Dhwani AI - Latency Report

Latency Report for Dhwani AI Voice Assistant

Summary Latency Report for Dhwani AI Voice Assistant

Overview

This summary condenses the latency analysis of the Dhwani AI Voice Assistant, a Kannada/Indian language voice assistant, based on server logs from April 11, 2025. The analysis compares four hardware configurations (L40S, L4, T4 Medium, T4) for the /v1/speech_to_speech endpoint, focusing on end-to-end latency, processing stages, bottlenecks, and recommendations.

Key Findings

Hardware Performance

Hardware	Average Latency (s)	Standard Deviation (s)	First Request Note
L40S	5.138	1.171	Slower at 6.536 s vs. 4.400 s later
L4	10.079	1.374	Moderate performance
T4 Medium	18.383	0.952	Slow, consistent latency
T4	19.441	1.147	Slowest overall

Processing Stages

Stage	Latency Range (s)	Contribution (%)	Notes
Transcription	~0.001	<0.02	Near-instant, negligible impact
Translation to English	0.266–0.312	1.60–5.80	Minor contributor
Response Generation	0.911–1.445	7.43–17.73	Fastest on L40S (0.911 s)
Translation to Kannada	0.192–0.265	1.27–3.74	Fast across all hardware
Remaining (e.g., speech synthesis)	3.736–17.418	72.71–89.60	Dominates latency, likely speech synthesis

Bottlenecks

Bottleneck Type	Description	Impact Details
Primary	Remaining time (speech synthesis, unlogged tasks)	72.71% (L40S) to 89.60% (T4) of latency
Secondary	Response generation	Slower on T4/T4 Medium (1.383–1.445 s)
Other	Cold start delays, tokenizer warning	First request slower; warning non-critical

Recommendations

Action Item	Description
Optimize Speech Synthesis	Profile and optimize text-to-speech (e.g., quantization, lighter models)
Enhance Response Generation	Optimize language model for T4/T4 Medium (e.g., mixed precision, pruning)
Reduce Cold Start Latency	Implement model preloading or caching for common queries
Improve Logging	Add speech synthesis timestamps, increase precision
Hardware Strategy	Use L40S for production; L4 as alternative; avoid T4/T4 Medium for real-time
Code Update	Fix deprecated tokenizer for Transformers v5 compatibility

Conclusion

Summary Point	Details
Best Hardware	L40S (5.138 s average), ideal for real-time applications
Worst Hardware	T4/T4 Medium (18.383–19.441 s), unsuitable without optimization
Main Bottleneck	Speech synthesis (72.71–89.60%), requires urgent optimization
Next Steps	Optimize speech synthesis, response generation, and cold starts; enhance logging
Future Focus	Profile speech synthesis, test diverse queries, assess concurrency

--

Overview

This report analyzes the latency performance of the Dhwani AI Voice Assistant, designed for Kannada and other Indian languages, based on server logs from April 11, 2025. The logs cover three hardware configurations: L40S, L4, T4 Medium, and T4. The analysis focuses on the end-to-end latency of the /v1/speech_to_speech endpoint and the individual processing stages, including transcription, translation to English, response generation, translation back to Kannada, and overall request processing.

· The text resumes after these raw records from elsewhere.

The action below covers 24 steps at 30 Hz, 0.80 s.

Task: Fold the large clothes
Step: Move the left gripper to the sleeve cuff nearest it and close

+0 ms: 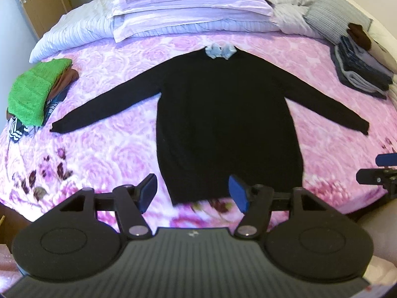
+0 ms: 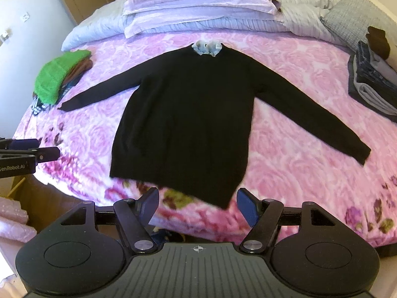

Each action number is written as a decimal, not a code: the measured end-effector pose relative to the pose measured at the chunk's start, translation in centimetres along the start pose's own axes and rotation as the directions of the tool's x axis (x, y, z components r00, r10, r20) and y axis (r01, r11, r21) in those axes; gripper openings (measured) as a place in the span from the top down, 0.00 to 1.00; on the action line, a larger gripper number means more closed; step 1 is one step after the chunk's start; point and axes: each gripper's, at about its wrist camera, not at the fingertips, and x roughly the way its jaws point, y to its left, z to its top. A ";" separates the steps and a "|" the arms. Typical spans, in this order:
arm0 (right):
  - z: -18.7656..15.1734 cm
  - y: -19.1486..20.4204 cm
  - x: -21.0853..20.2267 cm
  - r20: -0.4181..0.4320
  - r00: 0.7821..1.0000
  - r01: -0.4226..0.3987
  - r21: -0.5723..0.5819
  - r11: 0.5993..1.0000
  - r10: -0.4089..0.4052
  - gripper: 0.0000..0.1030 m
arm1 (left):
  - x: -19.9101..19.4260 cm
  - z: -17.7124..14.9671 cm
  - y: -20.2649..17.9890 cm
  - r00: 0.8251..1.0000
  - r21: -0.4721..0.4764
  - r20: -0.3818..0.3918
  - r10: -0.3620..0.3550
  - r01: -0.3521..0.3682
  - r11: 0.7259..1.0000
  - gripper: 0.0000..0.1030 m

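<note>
At the left edge of the right wrist view the left gripper [image 2: 53, 149] bears the lettering "GenRobot.AI", its first letter cut off; its jaws stand apart, empty, above the hem; the black sweater [image 1: 228, 114] lies flat, sleeves spread, on the pink floral bedspread [image 1: 104, 149]; the right gripper [image 2: 198, 207] gapes wide, grasping nothing, over the hem's near corner.

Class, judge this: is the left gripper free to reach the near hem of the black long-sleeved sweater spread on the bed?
Probably yes: the left gripper is open and nothing lies between it and the sweater hem.
</note>
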 end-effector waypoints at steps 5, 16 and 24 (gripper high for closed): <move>5.4 0.3 3.5 -0.009 1.000 0.021 0.050 0.999 -0.021 0.36 | 4.3 4.0 5.3 0.999 -0.075 -0.021 -0.035 0.033 0.997 0.39; 18.1 -2.4 11.1 0.069 0.988 0.121 0.240 0.963 -0.141 0.36 | 17.6 8.0 26.0 0.992 -0.565 0.090 -0.085 0.121 0.816 0.45; 20.7 -3.6 18.3 0.009 0.977 0.204 0.270 0.941 -0.214 0.36 | 28.5 4.5 36.2 0.991 -0.844 0.137 -0.013 0.123 0.523 0.55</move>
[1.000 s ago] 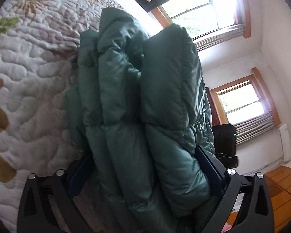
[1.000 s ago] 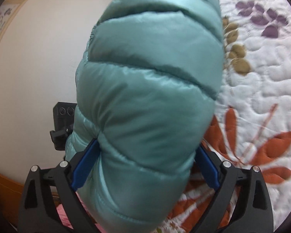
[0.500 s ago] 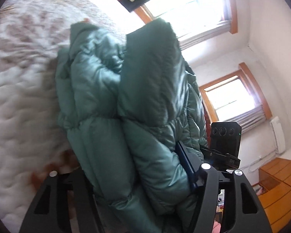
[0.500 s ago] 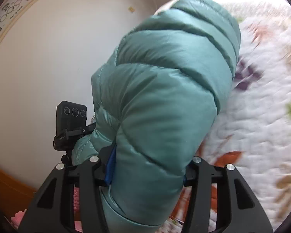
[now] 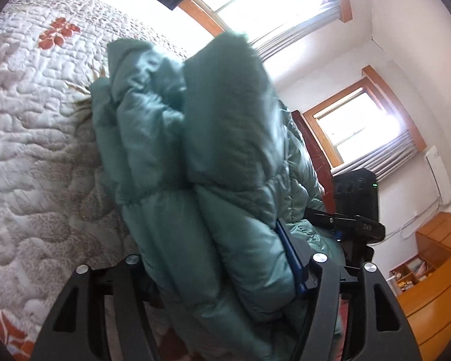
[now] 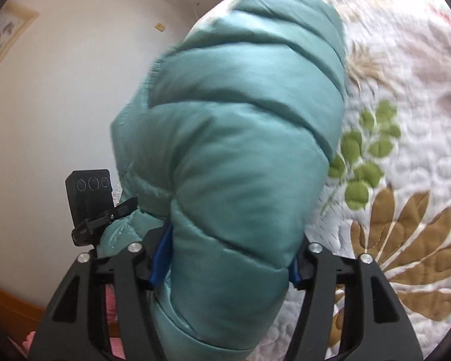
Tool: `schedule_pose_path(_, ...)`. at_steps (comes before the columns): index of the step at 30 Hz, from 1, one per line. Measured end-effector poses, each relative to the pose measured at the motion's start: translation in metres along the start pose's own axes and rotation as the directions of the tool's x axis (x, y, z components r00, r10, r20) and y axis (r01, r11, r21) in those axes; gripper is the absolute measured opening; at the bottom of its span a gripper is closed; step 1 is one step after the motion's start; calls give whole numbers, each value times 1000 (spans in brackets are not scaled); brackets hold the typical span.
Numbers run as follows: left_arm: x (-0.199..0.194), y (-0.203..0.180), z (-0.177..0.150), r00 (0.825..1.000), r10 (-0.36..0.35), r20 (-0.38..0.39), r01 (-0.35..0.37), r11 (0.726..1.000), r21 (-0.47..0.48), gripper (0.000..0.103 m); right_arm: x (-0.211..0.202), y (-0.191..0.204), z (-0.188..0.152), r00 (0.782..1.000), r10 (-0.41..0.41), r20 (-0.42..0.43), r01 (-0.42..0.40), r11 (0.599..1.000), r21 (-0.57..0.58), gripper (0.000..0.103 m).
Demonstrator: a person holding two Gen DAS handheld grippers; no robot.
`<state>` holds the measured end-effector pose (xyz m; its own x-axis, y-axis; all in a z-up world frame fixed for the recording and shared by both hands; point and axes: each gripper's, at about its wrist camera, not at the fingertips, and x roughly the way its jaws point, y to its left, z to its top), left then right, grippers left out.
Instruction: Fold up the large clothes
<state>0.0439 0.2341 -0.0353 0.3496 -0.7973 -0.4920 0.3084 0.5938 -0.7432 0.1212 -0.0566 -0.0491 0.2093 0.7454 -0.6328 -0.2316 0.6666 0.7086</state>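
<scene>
The big green puffy jacket [image 5: 219, 180] is up off the bed [image 5: 36, 138], bunched in thick folds. The left claw [image 5: 222, 267] is squeezed shut on one fat bundle of it, and the right claw [image 6: 225, 258] is squeezed shut on another fat bundle of the jacket [image 6: 240, 150].

A second ago both claws were wider around the jacket. Now their fingers have pinched in closer, so the puffy stuff is pressed tighter. The views have also swung: more of the window [image 5: 360, 123] and wall shows past the jacket on the left side, and different flowers of the quilt [image 6: 406, 216] show beside the jacket on the right side. So the jacket is being carried or turned above the bed, not laid down.

That likely means the grip is now firm enough to move the jacket to a good spot. The fold itself does not look finished yet, because the jacket is in a lump and not flat.
</scene>
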Motion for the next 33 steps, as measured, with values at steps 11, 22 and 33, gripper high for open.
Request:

The goal is to identify performance bottlenecks, compare hardware efficiency, and provide recommendations for optimization.

Methodology

Data Source: Logs from four hardware configurations (L40S, L4, T4 Medium, T4) for the query "ಕರ್ನಾಟಕ ದ ರಾಜಧಾನಿ ಯಾವುದು" (What is the capital of Karnataka?).
Sample Size: Three requests per configuration, totaling 12 requests.
Latency Metrics:
Transcription: Time from receiving the audio to transcribing it to Kannada text.
Translation to English: Time from transcribed text to English translation.
Response Generation: Time from English prompt to generating the English response.
Translation to Kannada: Time from English response to Kannada translation.
End-to-End Latency: Total time for the /v1/speech_to_speech request, as reported in the logs.
Assumptions:
Timestamps are accurate and synchronized.
The repeated "Generated response" log entry is a logging artifact and does not affect latency calculations.
The deprecated tokenizer warning does not impact performance but is noted for future code updates.

Latency Analysis

1. End-to-End Latency

The end-to-end latency is the total time taken for the /v1/speech_to_speech request, as logged by the server.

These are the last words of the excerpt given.